Department of Veterinary Physiological Sciences, Western College of Veterinary Medicine, University of Saskatchewan, Saskatoon, SK, Canada
Non-steroidal anti-inflammatory drugs (NSAIDs) such as flunixin meglumine (FLX) and ketoprofen (KET) have been used in both small and large animals as anti-inflammatories and analgesics. Plasma levels of NSAIDs do not reflect physiologic or pharmacologic activity. Thromboxane (TBX), an inflammatory mediator whose production is inhibited by NSAIDs, plasma measurements can be used to predict length of drug action. Plasma TBX levels were measured following IM administration of 5 mg/kg KET or FLX to mallard ducks (Anas platyrhynchos). Compared to baseline, TBX was suppressed significantly for 4 h for both drugs. Decline of plasma TBX levels, over 48 h in the control group, may indicate that stress plays a role in TBX suppression. The NSAIDs, FLX and KET appear to suppress the inflammatory process but cannot be directly correlated to analgesia.

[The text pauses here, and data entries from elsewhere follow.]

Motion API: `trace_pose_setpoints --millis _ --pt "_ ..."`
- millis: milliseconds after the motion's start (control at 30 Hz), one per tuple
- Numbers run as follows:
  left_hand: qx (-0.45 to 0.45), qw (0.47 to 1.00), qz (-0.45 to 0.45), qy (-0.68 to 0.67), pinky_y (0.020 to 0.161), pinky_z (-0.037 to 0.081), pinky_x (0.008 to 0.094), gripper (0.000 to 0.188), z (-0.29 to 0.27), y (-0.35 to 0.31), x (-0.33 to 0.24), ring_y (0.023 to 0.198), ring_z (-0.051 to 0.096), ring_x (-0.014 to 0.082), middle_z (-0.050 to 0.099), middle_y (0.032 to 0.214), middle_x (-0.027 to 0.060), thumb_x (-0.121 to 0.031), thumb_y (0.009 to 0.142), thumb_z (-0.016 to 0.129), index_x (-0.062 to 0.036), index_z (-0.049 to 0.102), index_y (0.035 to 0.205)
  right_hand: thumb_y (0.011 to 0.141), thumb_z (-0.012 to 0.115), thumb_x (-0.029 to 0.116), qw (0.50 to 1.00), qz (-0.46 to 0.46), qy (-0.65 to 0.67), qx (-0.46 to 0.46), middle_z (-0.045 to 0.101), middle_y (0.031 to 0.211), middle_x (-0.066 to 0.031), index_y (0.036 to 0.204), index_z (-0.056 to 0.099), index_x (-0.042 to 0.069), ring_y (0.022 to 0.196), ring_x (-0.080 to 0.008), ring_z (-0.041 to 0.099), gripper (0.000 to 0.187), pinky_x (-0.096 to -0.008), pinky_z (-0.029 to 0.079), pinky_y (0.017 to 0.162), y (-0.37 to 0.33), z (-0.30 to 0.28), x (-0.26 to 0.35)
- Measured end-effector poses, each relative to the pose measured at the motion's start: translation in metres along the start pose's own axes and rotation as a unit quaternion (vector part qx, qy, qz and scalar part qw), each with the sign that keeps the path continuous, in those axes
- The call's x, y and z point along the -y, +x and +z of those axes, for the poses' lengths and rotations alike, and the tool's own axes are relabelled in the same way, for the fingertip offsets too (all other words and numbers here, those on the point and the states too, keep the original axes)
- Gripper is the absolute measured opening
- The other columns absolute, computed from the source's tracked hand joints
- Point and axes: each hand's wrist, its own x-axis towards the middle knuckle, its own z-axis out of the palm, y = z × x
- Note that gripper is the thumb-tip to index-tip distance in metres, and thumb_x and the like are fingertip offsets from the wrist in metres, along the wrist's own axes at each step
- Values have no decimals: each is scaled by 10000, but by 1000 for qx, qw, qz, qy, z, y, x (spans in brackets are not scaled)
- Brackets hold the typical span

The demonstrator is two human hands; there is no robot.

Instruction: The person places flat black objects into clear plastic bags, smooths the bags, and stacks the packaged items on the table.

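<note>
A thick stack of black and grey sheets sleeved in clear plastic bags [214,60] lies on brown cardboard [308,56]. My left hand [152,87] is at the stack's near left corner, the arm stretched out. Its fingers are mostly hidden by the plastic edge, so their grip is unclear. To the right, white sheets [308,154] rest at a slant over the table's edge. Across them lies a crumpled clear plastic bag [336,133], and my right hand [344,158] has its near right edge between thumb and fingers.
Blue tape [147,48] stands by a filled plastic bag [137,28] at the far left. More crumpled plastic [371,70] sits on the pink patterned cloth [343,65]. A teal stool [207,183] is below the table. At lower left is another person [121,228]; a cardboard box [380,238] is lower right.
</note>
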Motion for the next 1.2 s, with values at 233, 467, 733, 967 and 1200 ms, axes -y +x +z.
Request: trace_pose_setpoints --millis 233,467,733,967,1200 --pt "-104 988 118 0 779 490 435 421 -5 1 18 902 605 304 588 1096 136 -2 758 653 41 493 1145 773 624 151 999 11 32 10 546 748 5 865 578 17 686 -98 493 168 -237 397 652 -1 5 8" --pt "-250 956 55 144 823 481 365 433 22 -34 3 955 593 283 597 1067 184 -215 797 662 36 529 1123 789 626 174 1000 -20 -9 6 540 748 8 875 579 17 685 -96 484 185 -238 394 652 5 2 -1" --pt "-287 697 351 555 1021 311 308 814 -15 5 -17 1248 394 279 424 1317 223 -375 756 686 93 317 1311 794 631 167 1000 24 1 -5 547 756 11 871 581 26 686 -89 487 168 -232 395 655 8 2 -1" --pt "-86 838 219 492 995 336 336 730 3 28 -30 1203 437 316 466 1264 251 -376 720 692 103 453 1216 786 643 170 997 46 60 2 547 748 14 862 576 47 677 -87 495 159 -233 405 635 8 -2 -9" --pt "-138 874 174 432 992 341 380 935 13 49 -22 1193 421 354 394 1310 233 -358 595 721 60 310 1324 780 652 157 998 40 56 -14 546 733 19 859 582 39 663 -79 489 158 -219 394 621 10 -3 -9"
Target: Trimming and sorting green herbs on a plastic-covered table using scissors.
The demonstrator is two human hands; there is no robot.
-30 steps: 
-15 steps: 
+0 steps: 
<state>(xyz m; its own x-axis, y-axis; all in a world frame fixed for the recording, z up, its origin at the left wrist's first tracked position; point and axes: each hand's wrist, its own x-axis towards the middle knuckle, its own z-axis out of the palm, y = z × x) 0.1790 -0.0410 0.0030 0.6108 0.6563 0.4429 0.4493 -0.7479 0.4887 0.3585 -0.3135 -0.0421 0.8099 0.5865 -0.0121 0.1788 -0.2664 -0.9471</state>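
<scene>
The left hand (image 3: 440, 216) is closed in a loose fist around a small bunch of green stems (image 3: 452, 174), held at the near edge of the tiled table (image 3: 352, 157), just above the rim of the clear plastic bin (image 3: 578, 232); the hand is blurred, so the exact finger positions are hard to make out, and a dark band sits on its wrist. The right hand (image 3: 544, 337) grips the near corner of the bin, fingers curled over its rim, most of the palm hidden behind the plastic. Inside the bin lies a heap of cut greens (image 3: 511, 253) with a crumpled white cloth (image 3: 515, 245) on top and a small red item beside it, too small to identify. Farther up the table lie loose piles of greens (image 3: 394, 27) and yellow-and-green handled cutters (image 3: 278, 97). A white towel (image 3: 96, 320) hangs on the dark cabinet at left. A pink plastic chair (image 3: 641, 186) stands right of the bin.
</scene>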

Flunixin meglumine (FLX) and ketoprofen (KET) are potent non-steroidal anti-inflammatory drugs (NSAIDs) used therapeutically in human and veterinary medicine to alleviate pain and decrease inflammation.5,9,10 In avian species, FLX has been recommended for pain relief,11 but use of KET has not been reported. The pharmacokinetics and pharmacodynamics of these NSAIDs in birds are unknown. In dogs and cats, both FLX and KET provide appropriate analgesia for surgical pain with a half-life of 3–4 h and 2–3 h, respectively.9 Anti-inflammatory, analgesic, antipyretic, and antithrombotic actions of NSAIDs are brought about by inhibition of prostaglandin production. More specifically, NSAIDs block the access of arachidonic acid to its binding site on the cyclo-oxygenase enzyme, preventing its conversion to prostaglandin and thromboxane B2 (TBX).5 NSAIDs accumulate at sites of inflammation as they are weak acids10 and possibly because of increases in vascular permeability, blood flow, and protein passage to these sites4. Plasma levels of NSAIDs do not reflect physiologic or pharmacologic activity; therefore, plasma TBX levels are more accurate indicators of length of drug action.5,13 The purpose of this study was to investigate the pharmacodynamics of the two NSAIDs, FLX and KET, in mallard ducks (Anas platyrhynchos) by measuring plasma TBX levels.
Materials and Methods
Sixteen captive raised adult mallard ducks were used for the study. The ducks were of equal sex ratio (eight male, eight female), with average body wt of 1055±114 g and 943±85 g, respectively. Ducks, in an equal sex ratio, were randomly assigned to three treatment groups: (1) control (n=4), (2) flunixin meglumine (FLX, 5 mg/kg, n=6, Banamine, Schering-Plough Animal Health, Point-Claire, QC, Canada) or (3) ketoprofen (KET, 5 mg/kg, n=6, Anafen, Rhône Mérieux Inc. Athens, GA). Two ducks in the control group had a jugular catheter placed during isoflurane (IsoFlo, Abbot Laboratories Limited, Saint-Laurent, QC, Canada) anesthesia and bupivacaine (2 mg/kg, Marcaine, Sanofi Winthrop, Chatham, ON, Canada ) local anesthetic, and two ducks were anesthetized but received neither a jugular catheter nor bupivacaine. Ducks in the latter group had blood samples taken from either the jugular or brachial veins. All ducks in the FLX and KET groups had a jugular catheter placed during isoflurane anesthesia, but bupivacaine was not given. During isoflurane anesthesia, the right jugular vein was isolated surgically and a 20-ga, 5.0-cm catheter was inserted for the purpose of repeated blood sampling.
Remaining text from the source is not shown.